## Records for the exercise
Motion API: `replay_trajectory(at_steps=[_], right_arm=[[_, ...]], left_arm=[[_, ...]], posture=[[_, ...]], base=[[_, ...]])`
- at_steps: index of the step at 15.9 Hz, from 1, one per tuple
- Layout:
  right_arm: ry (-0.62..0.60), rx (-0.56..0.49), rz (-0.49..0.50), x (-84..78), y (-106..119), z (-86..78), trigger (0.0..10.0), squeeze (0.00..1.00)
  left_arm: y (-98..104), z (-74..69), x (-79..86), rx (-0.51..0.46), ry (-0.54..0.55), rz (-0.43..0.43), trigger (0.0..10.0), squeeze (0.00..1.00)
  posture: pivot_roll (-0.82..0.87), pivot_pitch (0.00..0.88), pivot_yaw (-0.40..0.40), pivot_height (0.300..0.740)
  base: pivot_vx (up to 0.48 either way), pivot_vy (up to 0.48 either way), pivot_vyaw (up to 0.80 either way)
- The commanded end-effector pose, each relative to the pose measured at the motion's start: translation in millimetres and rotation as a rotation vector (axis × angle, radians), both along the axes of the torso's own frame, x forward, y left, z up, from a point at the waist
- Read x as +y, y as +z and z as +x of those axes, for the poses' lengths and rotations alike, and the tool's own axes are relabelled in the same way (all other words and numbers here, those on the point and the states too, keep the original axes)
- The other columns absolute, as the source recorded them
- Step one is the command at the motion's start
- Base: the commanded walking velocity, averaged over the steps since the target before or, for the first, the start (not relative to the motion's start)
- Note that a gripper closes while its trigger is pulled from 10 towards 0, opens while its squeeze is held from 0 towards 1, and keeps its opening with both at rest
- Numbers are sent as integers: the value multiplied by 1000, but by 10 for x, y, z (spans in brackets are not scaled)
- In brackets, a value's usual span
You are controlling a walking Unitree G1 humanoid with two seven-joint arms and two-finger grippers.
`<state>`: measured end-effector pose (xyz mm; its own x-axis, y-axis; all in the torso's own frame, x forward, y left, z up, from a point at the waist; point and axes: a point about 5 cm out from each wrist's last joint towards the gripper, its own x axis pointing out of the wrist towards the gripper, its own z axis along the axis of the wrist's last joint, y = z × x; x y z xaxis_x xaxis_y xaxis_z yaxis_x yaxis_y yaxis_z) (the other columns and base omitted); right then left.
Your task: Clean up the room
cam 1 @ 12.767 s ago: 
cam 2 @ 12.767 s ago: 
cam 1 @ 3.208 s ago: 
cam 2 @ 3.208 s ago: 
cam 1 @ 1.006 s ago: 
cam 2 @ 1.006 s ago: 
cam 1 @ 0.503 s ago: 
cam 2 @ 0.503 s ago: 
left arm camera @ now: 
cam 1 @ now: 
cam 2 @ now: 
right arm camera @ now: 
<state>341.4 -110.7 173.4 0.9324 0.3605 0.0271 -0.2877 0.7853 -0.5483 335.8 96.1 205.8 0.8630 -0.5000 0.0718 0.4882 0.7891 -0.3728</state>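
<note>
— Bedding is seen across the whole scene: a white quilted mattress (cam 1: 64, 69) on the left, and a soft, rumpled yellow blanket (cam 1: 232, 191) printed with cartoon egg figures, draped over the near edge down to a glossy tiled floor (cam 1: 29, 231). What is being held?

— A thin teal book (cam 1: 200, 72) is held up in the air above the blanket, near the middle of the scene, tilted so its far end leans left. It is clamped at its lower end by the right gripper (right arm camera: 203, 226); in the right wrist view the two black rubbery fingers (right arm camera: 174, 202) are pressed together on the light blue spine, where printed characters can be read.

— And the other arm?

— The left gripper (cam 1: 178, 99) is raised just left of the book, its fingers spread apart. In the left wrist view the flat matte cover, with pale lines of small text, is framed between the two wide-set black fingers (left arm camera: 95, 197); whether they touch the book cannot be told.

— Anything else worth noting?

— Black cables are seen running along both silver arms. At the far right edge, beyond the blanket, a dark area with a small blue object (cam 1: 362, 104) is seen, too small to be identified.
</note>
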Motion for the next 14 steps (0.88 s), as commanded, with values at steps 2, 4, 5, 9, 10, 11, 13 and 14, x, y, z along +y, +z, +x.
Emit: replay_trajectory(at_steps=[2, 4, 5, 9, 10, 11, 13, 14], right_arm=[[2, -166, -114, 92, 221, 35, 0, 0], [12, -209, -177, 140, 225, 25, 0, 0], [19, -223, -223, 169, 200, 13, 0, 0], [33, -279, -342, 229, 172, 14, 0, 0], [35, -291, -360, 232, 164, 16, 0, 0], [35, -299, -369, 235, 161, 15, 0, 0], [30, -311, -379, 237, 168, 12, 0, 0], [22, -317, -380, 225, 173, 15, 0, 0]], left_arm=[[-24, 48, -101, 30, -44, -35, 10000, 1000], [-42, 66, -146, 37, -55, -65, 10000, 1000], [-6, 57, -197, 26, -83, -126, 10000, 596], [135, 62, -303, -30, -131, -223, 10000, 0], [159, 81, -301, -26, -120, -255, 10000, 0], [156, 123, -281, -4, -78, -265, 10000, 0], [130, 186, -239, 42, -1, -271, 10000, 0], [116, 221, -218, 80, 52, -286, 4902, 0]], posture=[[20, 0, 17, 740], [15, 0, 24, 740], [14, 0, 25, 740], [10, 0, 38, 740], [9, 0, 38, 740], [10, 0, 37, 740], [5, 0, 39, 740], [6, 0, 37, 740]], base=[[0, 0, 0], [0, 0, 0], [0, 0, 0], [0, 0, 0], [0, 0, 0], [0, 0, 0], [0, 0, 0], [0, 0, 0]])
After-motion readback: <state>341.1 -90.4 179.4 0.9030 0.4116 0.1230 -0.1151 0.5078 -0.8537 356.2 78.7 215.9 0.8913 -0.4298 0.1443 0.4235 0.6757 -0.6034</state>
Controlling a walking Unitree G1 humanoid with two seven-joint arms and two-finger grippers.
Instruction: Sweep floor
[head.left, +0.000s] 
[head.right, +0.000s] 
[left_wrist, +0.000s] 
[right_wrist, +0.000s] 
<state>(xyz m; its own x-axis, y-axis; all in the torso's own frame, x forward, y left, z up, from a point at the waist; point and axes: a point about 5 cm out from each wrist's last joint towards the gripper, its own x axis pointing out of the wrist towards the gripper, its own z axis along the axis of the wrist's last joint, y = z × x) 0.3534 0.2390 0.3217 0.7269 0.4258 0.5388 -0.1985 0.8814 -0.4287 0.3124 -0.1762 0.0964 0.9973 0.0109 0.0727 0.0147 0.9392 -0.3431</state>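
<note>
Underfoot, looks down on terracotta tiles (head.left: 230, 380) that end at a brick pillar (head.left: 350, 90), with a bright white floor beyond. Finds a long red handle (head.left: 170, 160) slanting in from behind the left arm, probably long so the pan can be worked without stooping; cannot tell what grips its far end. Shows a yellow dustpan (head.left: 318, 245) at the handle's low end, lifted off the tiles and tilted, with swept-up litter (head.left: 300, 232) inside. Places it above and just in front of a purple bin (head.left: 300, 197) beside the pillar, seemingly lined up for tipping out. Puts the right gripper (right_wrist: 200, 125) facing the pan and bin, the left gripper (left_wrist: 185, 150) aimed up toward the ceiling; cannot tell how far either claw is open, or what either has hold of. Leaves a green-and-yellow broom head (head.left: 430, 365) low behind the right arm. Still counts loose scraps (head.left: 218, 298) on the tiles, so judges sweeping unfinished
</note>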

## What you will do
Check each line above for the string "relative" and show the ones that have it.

## Solved problem
- The commanded end-effector pose, each relative to the pose measured at the motion's start: translation in millimetres and rotation as a rotation vector (axis × angle, radians), both along the axes of the torso's own frame, x forward, y left, z up, from a point at the waist
- Base: the commanded walking velocity, averaged over the steps since the target before or, for the first, the start (not relative to the motion's start)

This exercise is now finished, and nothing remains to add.